The KIX Africa 19 Hub explores how country partners are reaching and teaching girls in the pandemic in a roundtable organized by UNESCO IICBA


Participants of Roundtable/UNESCO IICBA

The COVID-19 pandemic necessitated the closure of hundreds of thousands of schools across sub-Saharan Africa, affecting the learning of approximately 250 million girls and boys. Girls in particular, and especially disadvantaged, poor, and rural girls, have been some of the most profoundly affected learners during the pandemic.

To address these concerns, the Global Partnership for Education’s Knowledge and Innovation Exchange (KIX) Africa 19 Hub organized a roundtable on November 25, 2021 entitled, “Reaching and Teaching the Girl Child in the COVID-19 Era” to exchange knowledge and information on gender-inclusive school re-opening and remedial learning policies in the Sub-Saharan African context. Continental and national-level approaches and impacts were shared and discussed with more than sixty participants from fifteen Hub countries including The Gambia, Ghana, Kenya, Lesotho, Liberia, Malawi, Nigeria, Rwanda, Sierra Leone, Somalia, South Sudan, Tanzania, Uganda, Zambia, Zimbabwe. 


Ian Kaliwo presentation/UNESCO IICBA

The roundtable started with Ian Kaliwo, a Project Officer from the African Union International Centre for Girls’ and Women’s Education in Africa, sharing and highlighting approaches to respond to the loss of schooling by ensuring “psycho-social [support], food, cash transfer and other social protection programs” which have affected girls more as they face “greater gaps in school support and materials”

For example, Esther Akuma from the Ministry of General Education and Instruction shared how South Sudan's employment of cash transfers as well as messaging and teaching strategies not only retained but increased the number of girl learners in the pandemic era, indicating that “if the enrollment growth continues…it is expected that by 2022 [South Sudan] could see the number of girls equaling…the number of boys in school.”

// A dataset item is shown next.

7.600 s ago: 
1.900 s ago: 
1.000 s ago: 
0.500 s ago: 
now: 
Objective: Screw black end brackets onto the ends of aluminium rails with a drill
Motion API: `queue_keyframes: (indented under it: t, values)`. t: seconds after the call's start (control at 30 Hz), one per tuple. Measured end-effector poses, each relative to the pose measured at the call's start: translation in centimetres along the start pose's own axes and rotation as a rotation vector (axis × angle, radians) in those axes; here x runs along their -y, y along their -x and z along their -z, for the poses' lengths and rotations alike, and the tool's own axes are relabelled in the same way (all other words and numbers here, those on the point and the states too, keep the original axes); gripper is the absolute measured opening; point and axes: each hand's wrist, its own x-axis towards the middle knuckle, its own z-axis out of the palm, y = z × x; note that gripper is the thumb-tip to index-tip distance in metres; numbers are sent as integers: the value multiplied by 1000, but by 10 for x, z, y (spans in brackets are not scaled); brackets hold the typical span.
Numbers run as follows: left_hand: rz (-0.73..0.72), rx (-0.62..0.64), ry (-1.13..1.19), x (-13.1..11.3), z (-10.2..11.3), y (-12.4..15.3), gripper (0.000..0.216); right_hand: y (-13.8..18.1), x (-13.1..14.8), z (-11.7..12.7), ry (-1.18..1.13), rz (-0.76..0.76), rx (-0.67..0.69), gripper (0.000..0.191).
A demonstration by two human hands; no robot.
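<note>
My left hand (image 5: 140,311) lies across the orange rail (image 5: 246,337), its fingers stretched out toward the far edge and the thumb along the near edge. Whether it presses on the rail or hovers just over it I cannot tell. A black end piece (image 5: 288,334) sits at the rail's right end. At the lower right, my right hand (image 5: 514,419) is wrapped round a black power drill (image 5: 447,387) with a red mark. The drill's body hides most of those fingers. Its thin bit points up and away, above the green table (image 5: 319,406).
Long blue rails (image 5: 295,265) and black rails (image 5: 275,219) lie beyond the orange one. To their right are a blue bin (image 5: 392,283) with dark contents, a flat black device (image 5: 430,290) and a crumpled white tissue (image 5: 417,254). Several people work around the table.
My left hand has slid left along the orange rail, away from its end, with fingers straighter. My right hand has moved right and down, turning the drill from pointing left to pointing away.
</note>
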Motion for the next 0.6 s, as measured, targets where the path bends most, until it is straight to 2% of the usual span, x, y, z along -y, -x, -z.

Esther Akuma’s presentation/UNESCO IICBA

From Zimbabwe, Kwadzanai Nyanungo of the Ministry of Primary and Secondary Education provided insight on initiatives such as Zimbabwe’s back-to school campaign. The campaign that took place from June to September 2021 included Service Fairs that provided the forum for “in-built community dialogue sessions” in all districts in the country that resulted “in many children with disabilities, pregnant teens and those in under-aged marriages returning to schools”.


Kwadzanai Nyanungo's presentation/UNESCO IICBA

Education systems can support these efforts through “promoting the management and utilization of gender-disaggregated data for all categories of vulnerable learners…and allow for flexible school schedules,” according to Shem Bodo, Senior Programs Officer from the Association for the Development of Education in Africa. Bodo shared further recommendations to support girl learners in returning and staying in school from a recent KIX Observatory report on Schools Reopening in Africa during the COVID-19 Pandemic: Twists and Turns.